The technical success rates after initial RFA were 91.1% (51/56) in the periportal group and 96.0% (170/177) in the nonperiportal group(P = 0.1662). Technical failure after initial RFA was attributed to mistargeting (1 patient in the periportal group and 2 patients in the nonperiportal group), residual unablated tumors (2 patients in the periportal group and 5 patients in the nonperiportal group), and rapid portal vein tumor thrombus after initial RFA (2 patients in the periportal group). Except for 2 patients in the periportal group who experienced portal vein invasion caused by unablated residual HCC after initial RFA, the other 8 patients immediately underwent an additional RFA session with complete ablation owing to primary technical failure.
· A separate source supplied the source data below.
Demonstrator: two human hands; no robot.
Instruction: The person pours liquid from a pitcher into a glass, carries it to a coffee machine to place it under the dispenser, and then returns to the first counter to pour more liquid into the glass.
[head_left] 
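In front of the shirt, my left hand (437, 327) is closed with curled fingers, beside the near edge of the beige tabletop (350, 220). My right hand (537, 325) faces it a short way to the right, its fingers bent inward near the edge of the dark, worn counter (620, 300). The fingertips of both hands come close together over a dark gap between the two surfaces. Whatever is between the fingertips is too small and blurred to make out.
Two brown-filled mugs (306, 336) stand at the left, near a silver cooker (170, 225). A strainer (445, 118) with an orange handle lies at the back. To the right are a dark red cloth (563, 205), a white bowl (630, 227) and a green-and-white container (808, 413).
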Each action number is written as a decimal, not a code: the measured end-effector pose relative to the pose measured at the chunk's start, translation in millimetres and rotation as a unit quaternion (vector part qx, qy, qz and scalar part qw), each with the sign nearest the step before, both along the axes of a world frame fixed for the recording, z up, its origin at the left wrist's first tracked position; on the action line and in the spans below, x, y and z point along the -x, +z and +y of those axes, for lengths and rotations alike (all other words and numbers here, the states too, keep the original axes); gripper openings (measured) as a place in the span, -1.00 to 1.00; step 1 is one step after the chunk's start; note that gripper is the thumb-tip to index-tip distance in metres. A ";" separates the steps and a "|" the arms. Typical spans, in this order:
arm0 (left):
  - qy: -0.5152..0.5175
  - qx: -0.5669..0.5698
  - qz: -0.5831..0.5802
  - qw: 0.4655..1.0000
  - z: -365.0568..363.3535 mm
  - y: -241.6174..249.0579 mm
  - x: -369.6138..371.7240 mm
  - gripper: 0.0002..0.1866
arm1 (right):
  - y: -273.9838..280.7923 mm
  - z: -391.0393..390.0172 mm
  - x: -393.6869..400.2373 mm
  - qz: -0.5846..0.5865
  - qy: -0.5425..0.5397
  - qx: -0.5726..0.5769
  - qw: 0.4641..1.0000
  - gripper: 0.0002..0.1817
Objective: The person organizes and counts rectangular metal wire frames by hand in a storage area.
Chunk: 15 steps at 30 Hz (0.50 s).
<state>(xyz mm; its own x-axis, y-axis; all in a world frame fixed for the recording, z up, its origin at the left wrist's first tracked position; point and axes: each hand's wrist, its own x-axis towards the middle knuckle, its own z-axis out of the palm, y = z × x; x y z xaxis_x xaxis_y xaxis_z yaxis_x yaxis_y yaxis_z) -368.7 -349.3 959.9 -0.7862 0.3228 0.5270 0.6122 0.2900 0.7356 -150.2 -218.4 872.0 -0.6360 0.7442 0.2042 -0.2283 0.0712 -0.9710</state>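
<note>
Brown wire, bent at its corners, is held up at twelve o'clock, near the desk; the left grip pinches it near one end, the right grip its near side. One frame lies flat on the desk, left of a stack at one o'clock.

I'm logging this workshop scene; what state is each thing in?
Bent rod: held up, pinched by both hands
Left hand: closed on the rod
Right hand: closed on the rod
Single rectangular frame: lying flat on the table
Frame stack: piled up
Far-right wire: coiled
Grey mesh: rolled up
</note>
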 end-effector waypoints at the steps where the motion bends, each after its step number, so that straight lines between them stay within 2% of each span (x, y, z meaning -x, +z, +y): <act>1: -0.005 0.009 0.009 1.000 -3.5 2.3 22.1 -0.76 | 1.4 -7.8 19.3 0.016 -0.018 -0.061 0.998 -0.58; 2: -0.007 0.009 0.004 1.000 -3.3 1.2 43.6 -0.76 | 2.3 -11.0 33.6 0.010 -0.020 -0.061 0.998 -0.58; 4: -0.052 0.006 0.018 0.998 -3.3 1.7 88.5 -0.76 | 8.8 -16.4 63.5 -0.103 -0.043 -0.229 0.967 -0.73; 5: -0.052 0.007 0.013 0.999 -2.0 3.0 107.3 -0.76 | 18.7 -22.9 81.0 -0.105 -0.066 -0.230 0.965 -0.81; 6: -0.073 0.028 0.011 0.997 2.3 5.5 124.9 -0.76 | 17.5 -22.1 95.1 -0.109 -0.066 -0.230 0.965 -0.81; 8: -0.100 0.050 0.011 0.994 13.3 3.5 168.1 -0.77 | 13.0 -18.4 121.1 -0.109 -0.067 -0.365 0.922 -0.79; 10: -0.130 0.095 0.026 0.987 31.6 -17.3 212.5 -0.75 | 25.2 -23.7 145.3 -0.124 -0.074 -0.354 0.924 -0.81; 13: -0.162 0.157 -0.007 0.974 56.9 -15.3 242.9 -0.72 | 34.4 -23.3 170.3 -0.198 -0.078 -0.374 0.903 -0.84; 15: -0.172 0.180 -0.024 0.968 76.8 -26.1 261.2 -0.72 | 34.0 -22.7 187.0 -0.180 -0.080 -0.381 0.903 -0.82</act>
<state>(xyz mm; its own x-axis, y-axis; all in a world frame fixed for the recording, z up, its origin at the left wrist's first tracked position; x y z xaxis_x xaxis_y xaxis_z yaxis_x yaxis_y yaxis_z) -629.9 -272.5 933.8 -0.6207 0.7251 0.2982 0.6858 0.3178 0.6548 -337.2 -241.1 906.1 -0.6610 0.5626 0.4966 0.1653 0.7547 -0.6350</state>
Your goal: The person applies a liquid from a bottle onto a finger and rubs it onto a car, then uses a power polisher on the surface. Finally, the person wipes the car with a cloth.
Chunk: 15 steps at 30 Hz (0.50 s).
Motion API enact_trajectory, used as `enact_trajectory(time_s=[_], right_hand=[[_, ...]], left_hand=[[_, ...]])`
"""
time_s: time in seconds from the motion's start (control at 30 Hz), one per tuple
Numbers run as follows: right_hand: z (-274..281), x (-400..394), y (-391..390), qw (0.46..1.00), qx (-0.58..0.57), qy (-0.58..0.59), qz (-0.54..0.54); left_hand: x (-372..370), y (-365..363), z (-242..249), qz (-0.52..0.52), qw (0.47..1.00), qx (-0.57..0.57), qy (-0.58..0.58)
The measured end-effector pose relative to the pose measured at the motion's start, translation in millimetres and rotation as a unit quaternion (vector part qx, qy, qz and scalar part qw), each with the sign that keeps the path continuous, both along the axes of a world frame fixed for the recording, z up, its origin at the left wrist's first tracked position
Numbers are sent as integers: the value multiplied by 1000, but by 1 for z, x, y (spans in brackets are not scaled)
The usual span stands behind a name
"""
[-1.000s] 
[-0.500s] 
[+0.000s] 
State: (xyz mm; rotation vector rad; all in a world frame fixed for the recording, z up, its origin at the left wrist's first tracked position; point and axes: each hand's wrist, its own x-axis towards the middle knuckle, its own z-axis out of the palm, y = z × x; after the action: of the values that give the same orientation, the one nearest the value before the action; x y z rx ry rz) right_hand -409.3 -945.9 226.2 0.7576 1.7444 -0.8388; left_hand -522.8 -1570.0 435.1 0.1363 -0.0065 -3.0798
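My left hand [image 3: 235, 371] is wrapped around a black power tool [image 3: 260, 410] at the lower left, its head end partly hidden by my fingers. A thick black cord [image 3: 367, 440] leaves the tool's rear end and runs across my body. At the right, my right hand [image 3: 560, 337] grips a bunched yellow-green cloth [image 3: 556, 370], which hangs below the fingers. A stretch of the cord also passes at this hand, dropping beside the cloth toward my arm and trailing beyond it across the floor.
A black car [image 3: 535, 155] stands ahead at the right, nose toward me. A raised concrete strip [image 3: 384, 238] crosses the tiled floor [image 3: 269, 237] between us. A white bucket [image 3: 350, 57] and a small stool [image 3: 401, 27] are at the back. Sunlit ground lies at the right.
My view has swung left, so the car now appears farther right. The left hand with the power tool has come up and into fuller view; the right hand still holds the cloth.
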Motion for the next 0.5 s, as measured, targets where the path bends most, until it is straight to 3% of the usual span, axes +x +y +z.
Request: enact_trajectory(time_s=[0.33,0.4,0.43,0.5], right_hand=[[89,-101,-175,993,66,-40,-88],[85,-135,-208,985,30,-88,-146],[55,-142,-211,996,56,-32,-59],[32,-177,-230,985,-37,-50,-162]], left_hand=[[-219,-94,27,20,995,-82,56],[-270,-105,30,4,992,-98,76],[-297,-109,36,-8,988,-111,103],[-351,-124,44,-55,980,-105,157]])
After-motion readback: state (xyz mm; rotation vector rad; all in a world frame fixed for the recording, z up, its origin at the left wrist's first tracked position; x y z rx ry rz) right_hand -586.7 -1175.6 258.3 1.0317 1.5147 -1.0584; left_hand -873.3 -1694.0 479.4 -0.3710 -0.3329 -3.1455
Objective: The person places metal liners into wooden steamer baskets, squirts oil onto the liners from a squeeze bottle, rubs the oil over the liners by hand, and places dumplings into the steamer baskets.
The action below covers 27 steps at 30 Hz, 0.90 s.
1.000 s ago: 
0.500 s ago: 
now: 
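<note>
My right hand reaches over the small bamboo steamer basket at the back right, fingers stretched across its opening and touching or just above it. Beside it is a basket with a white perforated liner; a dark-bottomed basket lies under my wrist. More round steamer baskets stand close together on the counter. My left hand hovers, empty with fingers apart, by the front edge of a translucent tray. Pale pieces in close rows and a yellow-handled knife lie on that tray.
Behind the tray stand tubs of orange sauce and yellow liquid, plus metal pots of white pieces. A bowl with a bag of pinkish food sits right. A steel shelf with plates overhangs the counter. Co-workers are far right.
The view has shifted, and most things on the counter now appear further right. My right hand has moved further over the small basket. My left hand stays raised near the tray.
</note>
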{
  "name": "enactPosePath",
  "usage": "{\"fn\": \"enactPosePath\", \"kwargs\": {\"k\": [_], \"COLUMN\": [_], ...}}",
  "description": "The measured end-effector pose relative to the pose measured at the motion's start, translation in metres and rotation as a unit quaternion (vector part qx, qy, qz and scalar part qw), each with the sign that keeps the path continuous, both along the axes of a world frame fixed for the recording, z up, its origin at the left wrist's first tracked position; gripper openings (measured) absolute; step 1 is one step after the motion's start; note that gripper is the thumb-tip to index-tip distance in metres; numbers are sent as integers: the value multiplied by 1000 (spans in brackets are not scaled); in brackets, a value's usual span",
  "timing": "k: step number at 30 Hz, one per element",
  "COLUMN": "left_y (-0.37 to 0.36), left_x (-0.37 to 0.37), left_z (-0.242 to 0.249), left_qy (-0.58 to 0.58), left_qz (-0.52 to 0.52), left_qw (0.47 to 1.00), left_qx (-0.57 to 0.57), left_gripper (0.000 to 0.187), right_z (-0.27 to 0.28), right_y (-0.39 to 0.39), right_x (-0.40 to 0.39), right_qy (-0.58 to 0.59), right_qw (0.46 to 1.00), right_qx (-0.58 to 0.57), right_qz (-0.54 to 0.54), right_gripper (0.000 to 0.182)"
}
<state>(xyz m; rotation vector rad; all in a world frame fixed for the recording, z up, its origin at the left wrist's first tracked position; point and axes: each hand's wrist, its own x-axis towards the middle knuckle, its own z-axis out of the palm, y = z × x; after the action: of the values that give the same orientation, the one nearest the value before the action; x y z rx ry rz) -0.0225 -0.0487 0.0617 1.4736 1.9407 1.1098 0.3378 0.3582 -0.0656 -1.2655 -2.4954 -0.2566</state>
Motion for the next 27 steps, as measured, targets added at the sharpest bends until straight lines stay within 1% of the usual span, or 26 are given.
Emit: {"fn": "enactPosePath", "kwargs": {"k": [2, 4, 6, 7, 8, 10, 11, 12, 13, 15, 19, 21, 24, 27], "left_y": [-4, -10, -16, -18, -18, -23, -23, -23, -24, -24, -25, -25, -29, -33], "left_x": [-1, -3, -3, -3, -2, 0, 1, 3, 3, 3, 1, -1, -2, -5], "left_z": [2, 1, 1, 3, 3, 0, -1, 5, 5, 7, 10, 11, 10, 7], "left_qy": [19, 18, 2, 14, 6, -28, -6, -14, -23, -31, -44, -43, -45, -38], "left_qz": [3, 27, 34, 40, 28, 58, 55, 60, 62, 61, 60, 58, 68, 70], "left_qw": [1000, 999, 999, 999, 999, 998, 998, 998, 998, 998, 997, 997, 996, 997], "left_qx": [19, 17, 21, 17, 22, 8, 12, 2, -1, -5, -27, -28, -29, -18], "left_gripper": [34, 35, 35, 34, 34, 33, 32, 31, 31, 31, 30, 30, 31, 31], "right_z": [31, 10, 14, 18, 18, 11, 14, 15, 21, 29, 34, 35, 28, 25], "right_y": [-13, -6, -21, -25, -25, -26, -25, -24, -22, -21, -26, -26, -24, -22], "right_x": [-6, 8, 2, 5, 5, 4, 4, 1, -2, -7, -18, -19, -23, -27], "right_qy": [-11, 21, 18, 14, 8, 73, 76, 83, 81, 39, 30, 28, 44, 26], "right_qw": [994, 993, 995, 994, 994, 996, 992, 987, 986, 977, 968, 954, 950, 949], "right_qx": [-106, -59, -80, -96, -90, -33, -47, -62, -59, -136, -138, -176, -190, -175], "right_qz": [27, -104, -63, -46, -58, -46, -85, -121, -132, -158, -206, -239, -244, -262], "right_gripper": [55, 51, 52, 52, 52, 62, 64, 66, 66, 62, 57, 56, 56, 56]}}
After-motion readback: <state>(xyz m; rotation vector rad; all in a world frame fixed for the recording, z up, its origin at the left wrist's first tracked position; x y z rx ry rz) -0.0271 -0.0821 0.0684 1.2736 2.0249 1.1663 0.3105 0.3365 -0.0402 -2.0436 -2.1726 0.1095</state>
Tumor progression or recurrence, prognostic factors of LTP, and salvage treatments

The mean follow-up was 31 ± 24 months (range, 5.0–115.0 mo.) in the periportal group, and 33 ± 29 months (range, 3.0–145.0 mo.) in the nonperiportal group. Four patients in the periportal group were excluded to evaluate the LTP due to technical failure. Therefore, a total of 52 patients were analyzed. LTP occurred in 15 (28.8%) of 52 patients in the periportal group and 24 (13.6%) of 177 patients in the nonperiportal group(P = 0.0099). The LTP rates at 1, 3, and 5 years were significantly higher in the periportal group than those in the nonperiportal group (15.7, 33.7, and 46.9% vs 6.0, 15.7, and 28.7%; Fig. 2a: P = 0.007). In the subgroup of single HCC ≤ 3 cm, the LTP rates were significantly higher in the periportal group than those in the nonperiportal group (Fig.2b;P = 0.0006);however, there were no significant difference in LTP rate between two groups in the subgroup of single HCC of 3.1–5.0 cm in diameter (Fig.2c; P = 0.9844). In addition, we also observed the significantly worse DFS rates in the periportal group than those in the nonperiportal group (Supplemental Fig.1a-c). IDR was observed in 23 (44.2%) of 52 patients in the periportal group and 40 (22.6%) of 177 patients in the nonperiportal group(P = 0.0012). Extrahepatic recurrence was observed in 12 of 52 (23.1%) patients in the periportal group (range, 8–56 months; median, 23 months) and 14 of 177 (7.9%) patients in the nonperiportal group (range, 14–92 months; median, 34.5 months) (P = 0.0010). Portal vein tumor thrombus (PVTT) was observed in 16 (28.6%) of 56 patients in the periportal group (range, 1–46 months; median, 11 months) and 12 (6.8%) of 177 patients in the nonperiportal group (range, 5–75 months; median, 22 months) (P<0.0001). The univariate and multivariate analyses revealed that tumor size (HR [95%]: 1.553[1.151–2.095], P = 0.004), periportal HCC (HR [95%]: 2.200[1.111–4.358], P = 0.024) and AFP ≥ 400 (HR [95%]: 2.431[1.000–5.907], P = 0.004) were independent prognostic factors for LTP after RFA (Table 2). Salvage treatments for initial tumor recurrence or progression were shown in Table 3.

Fig. 2
figure 2

Kaplan–Meier curve demonstrating local tumor progression and overall survival of HCCs after RFA in the periportal and nonperiportal groups

Table 2 Prognostic Factors for Local Tumor Progression (LTP) after RFA
Table 3 Events during the follow-up

Overall survival and prognostic factors of tumor progression

The 1-, 3- and 5-year OS rates of periportal group were significantly better than those of nonperiportal group (81.3, 65.1 and 42.9% vs 99.3, 90.4 and 78.1%; Fig.2d: P<0.0001). In the subgroup of single HCC ≤3 cm, the OS rates were significantly poorer in the periportal group than those in the nonperiportal group (Supplemental Fig.2d;P<0.0001); And, a similar trend was observed in the subgroup of single HCC of 3.1–5.0 cm in diameter (Supplemental Fig.2e; P = 0.0584). The univariate and multivariate analyses revealed that tumor size (HR [95%]: 1.592[1.313–1.930], P<0.001), periportal HCC (HR [95%]: 2.417[1.559–3.745], P<0.001) and AFP ≥ 400 (HR [95%]: 2.955[1.652–5.283], P<0.001) were independent prognostic factors for tumor progression after RFA (Table 4). The median post-recurrence survival was 13 months in the periportal HCC group and 17.5 months in the nonperiportal group.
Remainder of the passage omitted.